European Union leaders haven’t been able to find a quick joint solution to the region’s migration woes at a meeting held over the weekend. German Chancellor Angela Merkel had hoped to secure some consensus in the face of pressure from her coalition partner who wants her to up the ante on migration. If she doesn't, she risks a collapse of her government. Merkel says she’ll now work with separate EU states on the matter.
Meanwhile US President Donald Trump is calling for all illegal immigrants to be sent back to where they came from without going through a judicial process.
The New Zealand Government has formally announced it will invite prefabrication companies from here and abroad to make KiwiBuild homes. Housing Minister Phil Twyford says it’s early days, but these prefabs could make up more than half of the 100,000 homes to be built through the scheme. With an official tender yet to be released, details around exactly what finance and investment arrangements would look like are scant.
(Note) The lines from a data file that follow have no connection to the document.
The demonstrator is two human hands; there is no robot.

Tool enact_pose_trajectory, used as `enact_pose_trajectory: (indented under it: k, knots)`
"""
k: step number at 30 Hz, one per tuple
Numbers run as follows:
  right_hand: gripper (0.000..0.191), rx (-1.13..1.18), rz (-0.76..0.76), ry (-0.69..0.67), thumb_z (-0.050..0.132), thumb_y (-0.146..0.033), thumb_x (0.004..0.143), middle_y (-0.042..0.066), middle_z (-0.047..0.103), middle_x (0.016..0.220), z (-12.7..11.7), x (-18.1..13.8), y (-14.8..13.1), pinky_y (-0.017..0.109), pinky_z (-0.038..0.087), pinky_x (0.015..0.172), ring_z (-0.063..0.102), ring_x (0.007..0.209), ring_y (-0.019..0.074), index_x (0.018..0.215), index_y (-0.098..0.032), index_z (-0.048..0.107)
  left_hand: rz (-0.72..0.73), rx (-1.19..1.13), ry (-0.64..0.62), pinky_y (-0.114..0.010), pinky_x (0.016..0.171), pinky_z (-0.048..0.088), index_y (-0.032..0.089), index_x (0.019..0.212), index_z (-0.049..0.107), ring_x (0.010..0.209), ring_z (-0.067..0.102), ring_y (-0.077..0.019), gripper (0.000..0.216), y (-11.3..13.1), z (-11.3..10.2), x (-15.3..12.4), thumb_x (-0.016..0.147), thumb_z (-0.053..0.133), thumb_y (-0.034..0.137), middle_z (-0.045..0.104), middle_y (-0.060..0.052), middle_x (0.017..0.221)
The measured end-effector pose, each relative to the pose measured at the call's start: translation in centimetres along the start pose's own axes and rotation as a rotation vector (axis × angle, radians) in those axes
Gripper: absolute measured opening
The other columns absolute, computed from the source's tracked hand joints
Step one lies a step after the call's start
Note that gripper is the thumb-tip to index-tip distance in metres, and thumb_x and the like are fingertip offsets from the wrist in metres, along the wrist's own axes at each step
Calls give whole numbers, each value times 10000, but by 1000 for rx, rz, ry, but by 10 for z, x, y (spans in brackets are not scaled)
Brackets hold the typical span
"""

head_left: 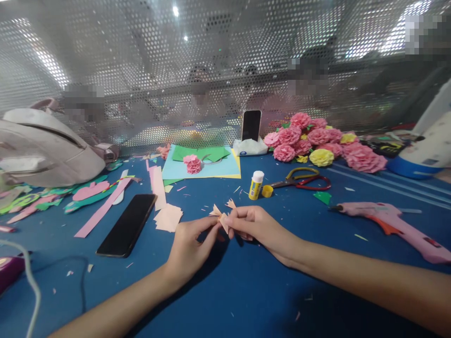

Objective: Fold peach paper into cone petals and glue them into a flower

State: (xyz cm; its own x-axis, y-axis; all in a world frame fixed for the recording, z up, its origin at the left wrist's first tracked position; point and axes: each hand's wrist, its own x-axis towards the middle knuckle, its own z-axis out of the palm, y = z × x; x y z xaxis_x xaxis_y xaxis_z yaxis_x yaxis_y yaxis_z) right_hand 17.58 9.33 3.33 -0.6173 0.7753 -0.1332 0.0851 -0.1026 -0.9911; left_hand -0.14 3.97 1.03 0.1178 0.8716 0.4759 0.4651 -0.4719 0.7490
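Between my two hands, above the blue table, is a small peach paper flower point(219, 217) with pointed, folded petals. My left hand point(192, 244) pinches it from the left with thumb and fingers. From the right, my right hand point(255, 224) grips its other side, fingers closed on the paper. The fingertips hide part of the flower. A stack of peach paper pieces point(169, 217) lies just beyond my left hand. Past my right hand stands a glue stick point(256, 185) with a white top, its yellow cap point(267, 191) beside it.
A black phone point(127, 226) lies at left. Scissors point(301, 180) and a pink glue gun point(394, 225) lie at right. Pink and yellow paper flowers point(319, 136) are heaped behind. A backpack point(52, 148) stands far left; a metal mesh screen point(151, 70) closes the back.
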Motion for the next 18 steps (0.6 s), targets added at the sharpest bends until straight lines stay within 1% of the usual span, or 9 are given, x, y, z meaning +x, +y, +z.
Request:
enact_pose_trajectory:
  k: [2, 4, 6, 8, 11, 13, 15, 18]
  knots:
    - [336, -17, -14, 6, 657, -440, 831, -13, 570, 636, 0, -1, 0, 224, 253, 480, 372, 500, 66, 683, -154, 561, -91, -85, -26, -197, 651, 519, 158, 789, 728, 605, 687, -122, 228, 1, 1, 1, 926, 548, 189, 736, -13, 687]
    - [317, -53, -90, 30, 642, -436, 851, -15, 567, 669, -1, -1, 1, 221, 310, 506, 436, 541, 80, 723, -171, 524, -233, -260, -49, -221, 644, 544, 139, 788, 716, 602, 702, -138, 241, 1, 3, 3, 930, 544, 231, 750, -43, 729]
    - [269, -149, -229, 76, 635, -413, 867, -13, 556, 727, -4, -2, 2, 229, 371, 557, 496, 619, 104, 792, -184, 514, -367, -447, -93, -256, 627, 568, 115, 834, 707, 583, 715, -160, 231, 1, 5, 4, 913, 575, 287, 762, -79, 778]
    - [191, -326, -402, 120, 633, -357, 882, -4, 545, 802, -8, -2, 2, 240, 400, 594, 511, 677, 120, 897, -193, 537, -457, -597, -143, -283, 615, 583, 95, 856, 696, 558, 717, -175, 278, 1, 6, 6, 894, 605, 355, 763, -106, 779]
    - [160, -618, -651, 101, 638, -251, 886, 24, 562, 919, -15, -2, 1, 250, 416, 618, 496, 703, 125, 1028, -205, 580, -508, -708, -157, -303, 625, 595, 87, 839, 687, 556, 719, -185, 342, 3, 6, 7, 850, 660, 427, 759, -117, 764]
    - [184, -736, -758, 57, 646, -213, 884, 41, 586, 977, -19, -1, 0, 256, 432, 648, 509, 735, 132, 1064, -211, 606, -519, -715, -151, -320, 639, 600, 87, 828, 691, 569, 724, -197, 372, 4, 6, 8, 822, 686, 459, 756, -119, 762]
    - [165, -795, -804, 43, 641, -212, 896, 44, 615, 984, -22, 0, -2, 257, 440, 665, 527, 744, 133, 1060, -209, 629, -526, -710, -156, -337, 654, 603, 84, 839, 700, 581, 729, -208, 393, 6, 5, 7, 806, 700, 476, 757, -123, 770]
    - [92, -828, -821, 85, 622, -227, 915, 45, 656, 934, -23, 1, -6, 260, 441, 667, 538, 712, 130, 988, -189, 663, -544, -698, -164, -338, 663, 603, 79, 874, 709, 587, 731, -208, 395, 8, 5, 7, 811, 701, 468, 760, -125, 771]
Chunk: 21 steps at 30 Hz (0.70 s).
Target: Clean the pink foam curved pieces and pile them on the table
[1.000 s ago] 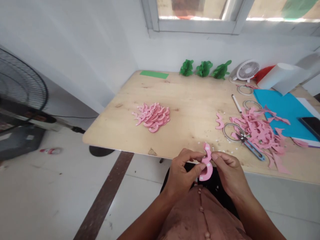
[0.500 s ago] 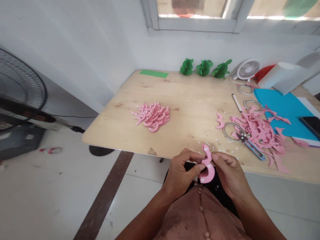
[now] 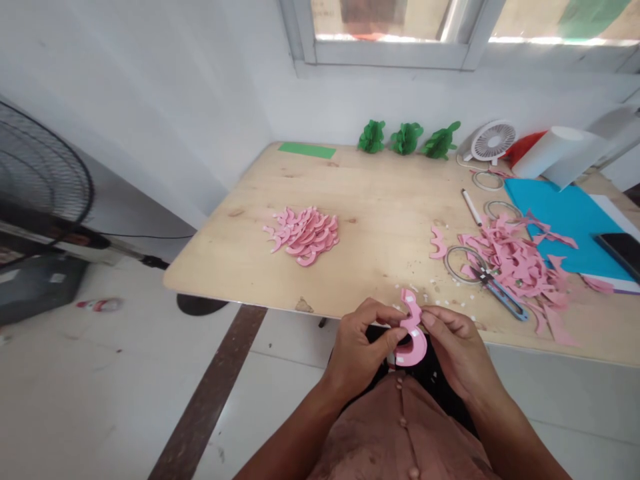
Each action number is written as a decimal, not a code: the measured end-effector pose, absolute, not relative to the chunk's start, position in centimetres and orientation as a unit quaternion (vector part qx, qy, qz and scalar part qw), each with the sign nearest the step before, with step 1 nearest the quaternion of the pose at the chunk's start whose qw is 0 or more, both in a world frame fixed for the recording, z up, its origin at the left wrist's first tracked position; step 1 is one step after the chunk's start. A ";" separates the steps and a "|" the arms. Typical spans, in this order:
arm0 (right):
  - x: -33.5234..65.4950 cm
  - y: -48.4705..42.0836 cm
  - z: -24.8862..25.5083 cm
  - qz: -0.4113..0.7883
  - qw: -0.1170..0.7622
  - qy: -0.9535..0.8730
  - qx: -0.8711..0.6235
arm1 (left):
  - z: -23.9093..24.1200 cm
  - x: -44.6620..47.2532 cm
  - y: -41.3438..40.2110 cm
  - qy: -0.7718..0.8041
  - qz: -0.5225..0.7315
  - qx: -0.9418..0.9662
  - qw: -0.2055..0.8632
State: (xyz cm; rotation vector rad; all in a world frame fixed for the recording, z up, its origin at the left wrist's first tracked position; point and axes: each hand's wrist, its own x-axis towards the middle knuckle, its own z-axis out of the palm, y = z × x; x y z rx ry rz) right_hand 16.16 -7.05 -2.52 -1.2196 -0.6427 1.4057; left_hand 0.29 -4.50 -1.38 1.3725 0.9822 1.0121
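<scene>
Over the table's front edge, my left hand (image 3: 363, 343) pinches a pink paper cutout (image 3: 416, 350) between thumb and fingers. The cutout has a wavy, 3-like outline with small whitish tape patches on its face. My right hand (image 3: 457, 340) is closed, its thumb and forefinger pinched at the cutout's right edge near the narrow middle. A heap of similar pink cutouts (image 3: 307, 233) lies on the left part of the table, and one separate pink cutout (image 3: 438, 243) lies farther right.
On the wooden table (image 3: 380, 220), pink paper scraps (image 3: 520, 260) surround blue-handled scissors (image 3: 505, 297) and a tape roll (image 3: 463, 265). Behind are a pen (image 3: 471, 207), blue sheets (image 3: 545, 200), a phone (image 3: 620, 253), a small fan (image 3: 493, 141), green paper figures (image 3: 406, 139) and a green strip (image 3: 307, 150).
The view has shifted slightly. Both hands keep nearly the same hold on the pink cutout, which has turned or moved only a little.
</scene>
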 end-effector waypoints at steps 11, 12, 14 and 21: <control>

The EU says it will have “no choice” but to “react” if the US proceeds with Trump’s threat to impose a 20% tariff on EU car imports. Trump made the call on Saturday (NZ time) – a month after his administration launched an investigation into whether auto imports posed a national security threat. The inquiry is expected to wrap up in February next year. Talk about tariffs has seen the value of car company shares fall.
America’s largest banks have all passed the first phase of the Federal Reserve’s annual stress tests. While they all have enough capital to keep lending during a major downturn, some would take bigger hits due to higher credit card balances and a one-off accounting issue related to last year’s tax overhaul.
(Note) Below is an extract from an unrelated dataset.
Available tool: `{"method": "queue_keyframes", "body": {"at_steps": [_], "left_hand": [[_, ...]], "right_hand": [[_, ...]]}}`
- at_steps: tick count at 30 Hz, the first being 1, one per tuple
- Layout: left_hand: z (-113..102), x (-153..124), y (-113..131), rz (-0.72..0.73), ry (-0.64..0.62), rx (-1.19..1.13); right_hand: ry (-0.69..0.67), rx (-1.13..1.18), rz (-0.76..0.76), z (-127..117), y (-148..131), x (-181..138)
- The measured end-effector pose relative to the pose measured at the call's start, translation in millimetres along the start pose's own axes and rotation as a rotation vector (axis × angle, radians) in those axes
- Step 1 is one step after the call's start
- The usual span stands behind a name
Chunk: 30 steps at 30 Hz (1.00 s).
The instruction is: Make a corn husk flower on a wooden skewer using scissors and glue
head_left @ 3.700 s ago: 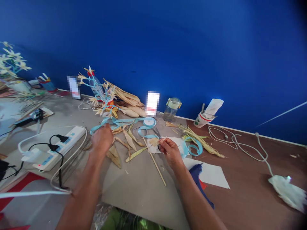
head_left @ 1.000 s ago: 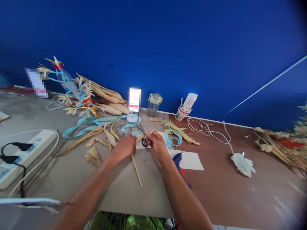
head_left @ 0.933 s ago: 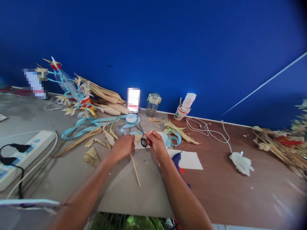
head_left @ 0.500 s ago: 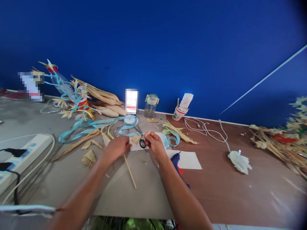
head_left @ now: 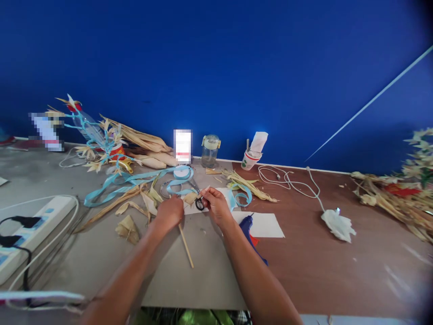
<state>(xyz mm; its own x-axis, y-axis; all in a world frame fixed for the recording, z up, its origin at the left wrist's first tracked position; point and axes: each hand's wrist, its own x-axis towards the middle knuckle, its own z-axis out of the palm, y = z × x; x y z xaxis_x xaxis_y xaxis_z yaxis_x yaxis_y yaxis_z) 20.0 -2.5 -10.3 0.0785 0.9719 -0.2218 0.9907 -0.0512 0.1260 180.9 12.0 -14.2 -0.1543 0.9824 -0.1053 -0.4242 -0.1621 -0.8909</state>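
Note:
My left hand (head_left: pixel 171 211) is curled closed over the middle of the desk, its fingertips mostly hidden. A thin wooden stick (head_left: pixel 186 247) runs out below it; I cannot tell whether the hand grips it. My right hand (head_left: pixel 215 205) is pinched closed just to the right, and what its fingertips hold is too small to make out. Between the hands lie black-handled scissors (head_left: pixel 199 204) and a pale piece of corn husk (head_left: pixel 190 198), over a white sheet (head_left: pixel 192 210). A roll of light blue ribbon (head_left: pixel 181 172) sits behind, with loose ribbon trailing left.
A blue glue gun (head_left: pixel 246 227) lies on white paper (head_left: pixel 269 225) right of my right forearm. Dried husks (head_left: pixel 149 159), a lidded jar (head_left: pixel 210 151) and a paper cup (head_left: pixel 251 160) stand along the blue wall. A power strip (head_left: pixel 40 234) is at left.
The view has turned slightly. My left hand has shifted a little, now covering more of the stick's upper end. My right hand stays pinched near the scissors.

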Motion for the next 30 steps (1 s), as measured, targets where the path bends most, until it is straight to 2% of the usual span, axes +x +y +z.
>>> {"method": "queue_keyframes", "body": {"at_steps": [5, 8, 12, 15, 18, 20, 25, 30], "left_hand": [[-6, -7, -3, 0.055, 0.080, -0.041], [-15, -12, -5, 0.081, 0.199, -0.306], [-20, -12, 0, 0.093, 0.144, -0.735], [-15, -10, 7, 0.096, 0.104, -1.039], [-9, -9, 14, 0.129, 0.007, -1.305], [-7, -8, 17, 0.153, -0.010, -1.349], [-5, -6, 19, 0.094, 0.029, -1.413], [3, -6, 18, 0.128, 0.020, -1.520]], "right_hand": [[0.004, 0.015, -0.006, -1, 1, 2], [0.015, 0.010, -0.019, -1, 1, 3], [0.027, 0.012, -0.035, -1, 3, 5], [0.048, 0.019, -0.035, -1, 4, 6], [0.028, 0.013, -0.040, 0, 5, 8], [0.018, 0.008, -0.047, 0, 4, 8], [0.039, 0.013, -0.065, 0, 3, 9], [0.051, -0.012, -0.064, 0, 1, 8]]}}
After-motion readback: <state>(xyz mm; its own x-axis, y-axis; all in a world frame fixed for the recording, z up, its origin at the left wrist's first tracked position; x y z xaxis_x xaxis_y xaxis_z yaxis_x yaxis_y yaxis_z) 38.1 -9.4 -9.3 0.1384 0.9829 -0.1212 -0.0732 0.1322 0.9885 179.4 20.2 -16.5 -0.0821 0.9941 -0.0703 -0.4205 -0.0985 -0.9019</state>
Markit’s US manufacturing PMI fell by more than expected in June to its lowest point in seven months. Despite growth cooling, the latest numbers round off the best quarter in three years. Meanwhile the services sector PMI only edged down a little in line with expectations.
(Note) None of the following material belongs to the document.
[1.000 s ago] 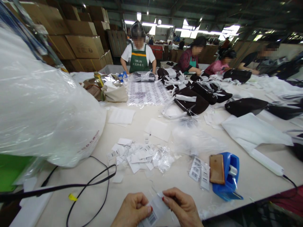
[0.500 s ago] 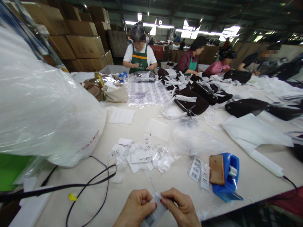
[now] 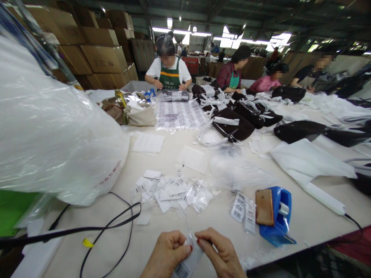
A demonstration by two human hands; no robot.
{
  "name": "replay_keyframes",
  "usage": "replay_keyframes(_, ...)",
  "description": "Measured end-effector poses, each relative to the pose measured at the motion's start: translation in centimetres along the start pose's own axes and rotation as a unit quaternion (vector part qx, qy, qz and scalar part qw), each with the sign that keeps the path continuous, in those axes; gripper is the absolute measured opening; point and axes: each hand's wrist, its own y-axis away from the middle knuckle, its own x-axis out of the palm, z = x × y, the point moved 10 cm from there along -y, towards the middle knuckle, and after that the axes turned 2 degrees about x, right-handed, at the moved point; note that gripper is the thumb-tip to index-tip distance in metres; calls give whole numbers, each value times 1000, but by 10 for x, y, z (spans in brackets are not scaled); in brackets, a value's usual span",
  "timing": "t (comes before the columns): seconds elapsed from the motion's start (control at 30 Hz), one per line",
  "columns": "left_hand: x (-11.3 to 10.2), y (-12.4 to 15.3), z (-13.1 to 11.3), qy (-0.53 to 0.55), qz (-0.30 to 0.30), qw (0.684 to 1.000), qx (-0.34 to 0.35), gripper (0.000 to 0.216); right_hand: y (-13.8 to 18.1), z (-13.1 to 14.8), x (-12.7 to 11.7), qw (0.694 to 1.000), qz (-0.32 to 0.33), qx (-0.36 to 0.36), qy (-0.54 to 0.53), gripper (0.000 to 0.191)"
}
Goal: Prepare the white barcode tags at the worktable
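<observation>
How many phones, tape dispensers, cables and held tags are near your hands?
Phone: 1
Tape dispenser: 1
Cable: 1
Tag pinched by left hand and right hand: 1
Total: 4

Left hand (image 3: pixel 166 253) and right hand (image 3: pixel 222 253), both bare, cut off at the wrist by the lower frame edge. No sleeves, gloves or rings in view. Red-varnished nails on left thumb and right forefinger tip.

Long pale worktable (image 3: pixel 162 235); stacked cardboard boxes (image 3: pixel 101 58) behind; strip lights (image 3: pixel 174 30) under dark roof.
</observation>
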Motion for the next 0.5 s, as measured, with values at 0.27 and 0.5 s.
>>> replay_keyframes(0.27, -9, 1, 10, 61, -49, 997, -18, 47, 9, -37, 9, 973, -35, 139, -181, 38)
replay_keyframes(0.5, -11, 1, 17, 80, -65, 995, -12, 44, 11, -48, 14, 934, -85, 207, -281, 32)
Turning to Europe, improved service sector performance helped offset an increasing drag from the manufacturing sector. This lifted growth off the 18- month low seen in May.
The UST 10yr yield has fallen over the weekend to 2.89%.
Gold is stable at US$1,267/oz.
Oil is higher following an OPEC agreement to raise output less than feared. US crude is up slightly to US$67/bbl, while the Brent benchmark has jumped to US$76/bbl.
The New Zealand dollar is stronger at 69.1 USc and 59.3 euro cents, but weaker at 92.9 AUc. The TWI-5 is up 2bps to 72.4.
The price of Bitcoin has fallen by about US$500 since this time on Friday to US$6,193.